── COLLECTED DATA

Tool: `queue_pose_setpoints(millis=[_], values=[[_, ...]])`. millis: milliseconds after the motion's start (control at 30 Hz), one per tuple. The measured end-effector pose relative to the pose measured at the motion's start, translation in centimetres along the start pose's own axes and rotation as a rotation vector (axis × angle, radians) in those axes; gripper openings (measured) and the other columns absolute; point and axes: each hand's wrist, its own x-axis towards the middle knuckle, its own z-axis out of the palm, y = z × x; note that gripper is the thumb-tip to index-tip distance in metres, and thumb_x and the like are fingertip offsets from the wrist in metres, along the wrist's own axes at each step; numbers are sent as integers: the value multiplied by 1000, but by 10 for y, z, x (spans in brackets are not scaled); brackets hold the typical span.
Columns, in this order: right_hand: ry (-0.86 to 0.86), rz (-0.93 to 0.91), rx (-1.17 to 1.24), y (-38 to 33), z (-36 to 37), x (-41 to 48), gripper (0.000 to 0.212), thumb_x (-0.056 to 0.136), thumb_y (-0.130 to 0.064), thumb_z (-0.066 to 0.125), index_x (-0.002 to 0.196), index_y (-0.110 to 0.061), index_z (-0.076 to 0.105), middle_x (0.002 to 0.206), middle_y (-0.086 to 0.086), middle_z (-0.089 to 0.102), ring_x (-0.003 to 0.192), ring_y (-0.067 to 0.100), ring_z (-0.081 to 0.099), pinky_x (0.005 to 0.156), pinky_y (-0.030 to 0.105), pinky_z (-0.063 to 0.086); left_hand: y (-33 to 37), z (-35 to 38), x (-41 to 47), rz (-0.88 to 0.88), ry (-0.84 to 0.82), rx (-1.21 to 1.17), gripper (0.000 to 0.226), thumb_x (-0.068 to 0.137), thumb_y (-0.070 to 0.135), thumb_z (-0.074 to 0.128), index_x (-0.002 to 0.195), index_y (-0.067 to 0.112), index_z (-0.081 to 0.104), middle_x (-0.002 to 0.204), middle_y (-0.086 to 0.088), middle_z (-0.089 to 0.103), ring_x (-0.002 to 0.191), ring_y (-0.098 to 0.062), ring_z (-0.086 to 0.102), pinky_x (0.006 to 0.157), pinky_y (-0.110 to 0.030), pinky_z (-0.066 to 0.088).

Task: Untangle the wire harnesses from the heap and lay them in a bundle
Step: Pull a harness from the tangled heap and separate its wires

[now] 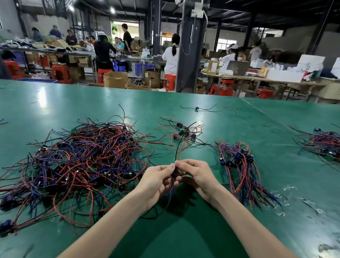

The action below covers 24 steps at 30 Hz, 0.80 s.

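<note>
Above the glossy green surface (pixel 205 234), the left hand (pixel 156 182) and right hand (pixel 197 174) both pinch one red, black and blue wire harness (pixel 174 172) at its dark connector, between tangled heap (pixel 80 161) and laid bundle (pixel 242 171); its length runs away from the person.

No words or numbers can be read here. Any print on the far cardboard boxes (pixel 115 79) and white boxes (pixel 285 75) is too small and blurry to tell.
</note>
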Motion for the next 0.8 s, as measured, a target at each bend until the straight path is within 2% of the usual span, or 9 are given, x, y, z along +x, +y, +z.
queue_pose_setpoints(millis=[167, 300, 400, 533, 667, 800], values=[[21, -21, -50, -2, 0, -3, 6, 81, -3, 68, 76, -2, 66, 63, 11, 61, 49, 17, 56, 49, 24, 51, -2, 0, -2, 39, -18, 11, 11, 95, 4, 51, 95, -3, 60, 75, -9, 71, 56, -11, 65, 52, -19, 53], [57, 0, -2, -6, 1, -5, 8, 83, -1, 66, 76, 1, 63, 53, 4, 60, 45, 11, 55, 45, 23, 49, -3, 1, -5, 57, -44, -5, 12, 94, -1, 49, 105, -4, 55, 78, -10, 72, 58, -13, 67, 53, -21, 55], [63, 56, 74, -9, 2, -7, 5, 85, -1, 63, 80, 1, 62, 53, 2, 61, 46, 11, 56, 43, 23, 49, -4, 1, -6, 68, -58, -45, 12, 95, -4, 47, 104, -4, 53, 80, -12, 73, 59, -15, 68, 52, -23, 55], [53, 132, 139, -12, 4, -8, 5, 84, 0, 62, 88, 0, 66, 54, 4, 61, 42, 11, 53, 40, 20, 45, -4, 0, -6, 58, -48, -25, 11, 95, -3, 47, 101, -3, 56, 78, -13, 72, 60, -19, 68, 58, -27, 58], [20, 187, 148, -12, 2, -8, 4, 83, 0, 63, 84, -3, 65, 62, 6, 64, 48, 12, 56, 41, 20, 44, -3, 1, -6, 23, -32, -49, 11, 93, 7, 53, 94, -1, 60, 74, -13, 71, 58, -20, 67, 55, -29, 57], [20, 208, 112, -10, 1, -7, 9, 84, -9, 65, 78, -4, 68, 59, 6, 61, 45, 13, 55, 43, 21, 47, -3, 2, -5, 7, 12, -14, 11, 93, 3, 52, 89, -3, 60, 67, -12, 70, 52, -17, 65, 51, -26, 56]])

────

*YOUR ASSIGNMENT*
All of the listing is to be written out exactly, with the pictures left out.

*THE COMPLETED TASK*
Tool: `queue_pose_setpoints(millis=[_], values=[[_, ...]])`. millis: milliseconds after the motion's start (control at 30 Hz), one per tuple. The measured end-effector pose relative to the pose measured at the motion's start, translation in centimetres along the start pose's own axes and rotation as a rotation vector (axis × angle, radians) in those axes; gripper openings (measured) and the other columns absolute; point and axes: each hand's wrist, its own x-axis towards the middle knuckle, its own z-axis out of the palm, y = z × x; note that gripper is the thumb-tip to index-tip distance in metres, and thumb_x and the like are fingertip offsets from the wrist in metres, along the wrist's own axes at each step; numbers are sent as integers: the value multiplied by 1000, but by 10 for y, z, x (spans in brackets are not scaled); brackets hold the typical span.
Columns, in this order: right_hand: ry (-0.86 to 0.86), rz (-0.93 to 0.91), rx (-1.17 to 1.24), y (-38 to 33), z (-36 to 37), x (-41 to 48), gripper (0.000 to 0.212), thumb_x (-0.056 to 0.136), thumb_y (-0.130 to 0.064), thumb_z (-0.066 to 0.125), index_x (-0.002 to 0.196), index_y (-0.110 to 0.061), index_z (-0.076 to 0.105), middle_x (0.002 to 0.206), middle_y (-0.086 to 0.086), middle_z (-0.089 to 0.102), ring_x (-0.003 to 0.192), ring_y (-0.067 to 0.100), ring_z (-0.081 to 0.099), pinky_x (0.005 to 0.156), pinky_y (-0.030 to 0.105), pinky_z (-0.063 to 0.086); left_hand: y (-33 to 37), z (-35 to 38), x (-41 to 47), rz (-0.88 to 0.88), ry (-0.84 to 0.82), rx (-1.21 to 1.17), gripper (0.000 to 0.226), thumb_x (-0.068 to 0.137), thumb_y (-0.070 to 0.135), thumb_z (-0.074 to 0.128), index_x (-0.002 to 0.195), index_y (-0.067 to 0.112), index_z (-0.081 to 0.104), middle_x (-0.002 to 0.204), middle_y (-0.086 to 0.088), middle_z (-0.089 to 0.103), ring_x (-0.002 to 0.191), ring_y (-0.098 to 0.062), ring_z (-0.086 to 0.102), pinky_x (0.006 to 0.157), pinky_y (-0.110 to 0.030), pinky_z (-0.066 to 0.088).

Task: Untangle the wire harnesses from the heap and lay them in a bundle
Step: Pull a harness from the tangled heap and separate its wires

[now] 

The action below covers 24 steps at 30 Hz, 0.80 s.

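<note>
Above the glossy green surface (pixel 205 234), the left hand (pixel 156 182) and right hand (pixel 197 174) both pinch one red, black and blue wire harness (pixel 174 172) at its dark connector, between tangled heap (pixel 80 161) and laid bundle (pixel 242 171); its length runs away from the person.

No words or numbers can be read here. Any print on the far cardboard boxes (pixel 115 79) and white boxes (pixel 285 75) is too small and blurry to tell.
</note>
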Motion for the next 0.8 s, as measured, a target at each bend until the straight path is within 2% of the usual span, or 9 are given, x, y, z along +x, +y, +z.
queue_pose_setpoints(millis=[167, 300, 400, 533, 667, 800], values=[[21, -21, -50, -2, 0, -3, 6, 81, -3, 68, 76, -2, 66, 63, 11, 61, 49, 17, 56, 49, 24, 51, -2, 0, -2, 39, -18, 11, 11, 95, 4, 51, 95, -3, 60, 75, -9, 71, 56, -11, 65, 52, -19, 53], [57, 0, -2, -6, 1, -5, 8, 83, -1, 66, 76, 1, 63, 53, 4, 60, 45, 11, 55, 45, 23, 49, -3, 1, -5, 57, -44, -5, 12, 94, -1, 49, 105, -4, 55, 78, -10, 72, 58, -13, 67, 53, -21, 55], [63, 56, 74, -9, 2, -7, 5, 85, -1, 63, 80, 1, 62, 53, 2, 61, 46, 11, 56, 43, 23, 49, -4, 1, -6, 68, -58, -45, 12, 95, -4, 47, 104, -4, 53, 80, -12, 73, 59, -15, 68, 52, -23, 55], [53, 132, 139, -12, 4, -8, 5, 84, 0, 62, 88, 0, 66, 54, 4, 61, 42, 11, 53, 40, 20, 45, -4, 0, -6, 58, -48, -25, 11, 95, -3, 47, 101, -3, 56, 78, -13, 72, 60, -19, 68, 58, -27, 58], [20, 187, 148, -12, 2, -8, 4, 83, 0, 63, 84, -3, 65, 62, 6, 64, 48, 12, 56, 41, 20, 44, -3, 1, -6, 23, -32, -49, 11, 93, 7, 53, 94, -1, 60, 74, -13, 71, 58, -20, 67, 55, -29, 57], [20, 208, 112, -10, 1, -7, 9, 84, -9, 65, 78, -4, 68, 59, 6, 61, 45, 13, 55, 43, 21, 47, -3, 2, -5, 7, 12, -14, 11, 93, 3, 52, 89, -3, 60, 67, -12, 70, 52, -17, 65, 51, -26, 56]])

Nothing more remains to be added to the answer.